The Mission Critical world (data centers being today’s prominent sector) is rather tight knit, and the folks operating these facilities work extra long hours, close together. This is a comfort zone for Veterans having trouble transitioning, and those that fear failure in the civilian world. We (Mission Critical) give them that comradery back, and a support structure to learn the new environment. Our charge is to erase that fear by showing these Vets that we believe in them.

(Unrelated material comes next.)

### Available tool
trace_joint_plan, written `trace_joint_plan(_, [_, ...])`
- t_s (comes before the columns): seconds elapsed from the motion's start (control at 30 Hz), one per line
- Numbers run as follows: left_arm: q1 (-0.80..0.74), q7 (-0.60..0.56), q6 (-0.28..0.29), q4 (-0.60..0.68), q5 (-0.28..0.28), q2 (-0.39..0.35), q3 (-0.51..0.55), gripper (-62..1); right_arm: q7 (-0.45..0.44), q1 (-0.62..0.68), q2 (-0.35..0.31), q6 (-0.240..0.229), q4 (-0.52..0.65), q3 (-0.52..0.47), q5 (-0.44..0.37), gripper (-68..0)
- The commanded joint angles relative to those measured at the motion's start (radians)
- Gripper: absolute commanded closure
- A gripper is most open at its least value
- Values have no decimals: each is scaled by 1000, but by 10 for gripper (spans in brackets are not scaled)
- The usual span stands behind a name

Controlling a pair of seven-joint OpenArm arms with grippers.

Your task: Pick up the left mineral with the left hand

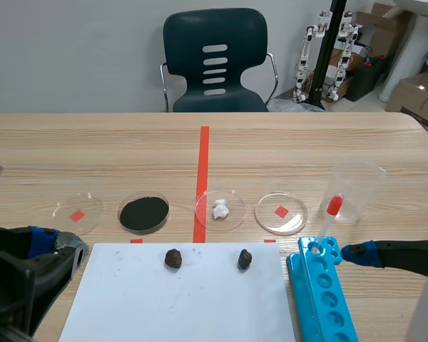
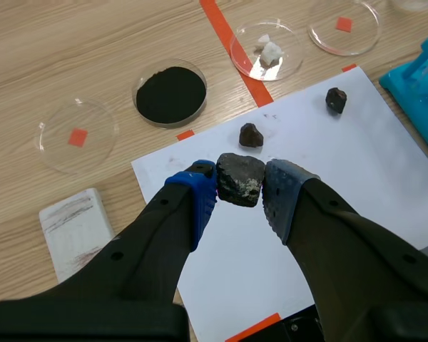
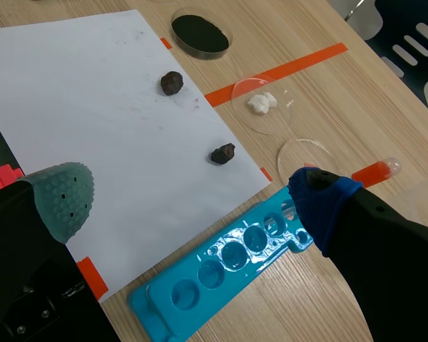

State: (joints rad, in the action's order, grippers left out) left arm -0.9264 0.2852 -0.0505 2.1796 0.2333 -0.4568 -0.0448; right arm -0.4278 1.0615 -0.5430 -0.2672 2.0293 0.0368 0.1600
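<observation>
In the left wrist view my left gripper (image 2: pixel 240 187) is shut on a dark, rough mineral (image 2: pixel 238 175), held above the near left part of the white paper (image 2: pixel 385 164). Two smaller dark minerals lie on that sheet: one (image 2: pixel 251 135) just ahead of the gripper, the other (image 2: pixel 336 100) farther right. The scene view shows them as the left mineral (image 1: pixel 173 258) and right mineral (image 1: pixel 245 259), with my left gripper (image 1: pixel 55 246) low at the sheet's left edge, its held piece hidden. My right gripper (image 3: pixel 189 203) stands open over the paper's right edge beside the blue rack (image 3: pixel 235 263).
Behind the paper stands a row of dishes: an empty one (image 1: pixel 78 211), black powder (image 1: pixel 143 212), white bits (image 1: pixel 220 209), another empty one (image 1: pixel 281 212). A red-capped tube (image 1: pixel 329 219) stands in the blue rack (image 1: pixel 321 292). A clear beaker (image 1: pixel 358 189) is behind it. A white block (image 2: pixel 77 229) lies left of the paper.
</observation>
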Motion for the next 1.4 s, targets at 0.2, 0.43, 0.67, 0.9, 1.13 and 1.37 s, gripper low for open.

As it just so happens, Veterans are fiercely loyal when they find something to believe in. Mission Critical, high-stakes operations can scare and unnerve civilians, but it actually puts Veterans at ease – we only know how to stay cool under pressure. That’s what you want at your data center in the middle of the night when the gens fire up, or on your manufacturing line when the gear breaks and you’re losing $10,000 a minute as production stops.
Where the Veteran community needs the most help, and where our industry has the ability to make the most impact, is not with the the Soldier using his GI Bill to go to grad school, or with the Sailor already getting calls from recruiters. Don’t get me wrong, there’s real talent in those groups – folks that can contribute to your success. The industry needs to reach further – to the edge where Vets are struggling. We’re a prideful bunch – not comfortable asking for help even when things are getting rough, even when we’re lost and don’t know where to take that next step. Just because the shirt & tie are missing and the resume is suffering doesn’t mean that the honor, commitment, and passion are no longer inside.
Take a chance, surprise yourself – hire that Vet that doesn’t meet all the checkboxes on your job description: just hire them because you can see the desire in their eyes. Then support them, train them, and share in their pride as you help guide them into a new career.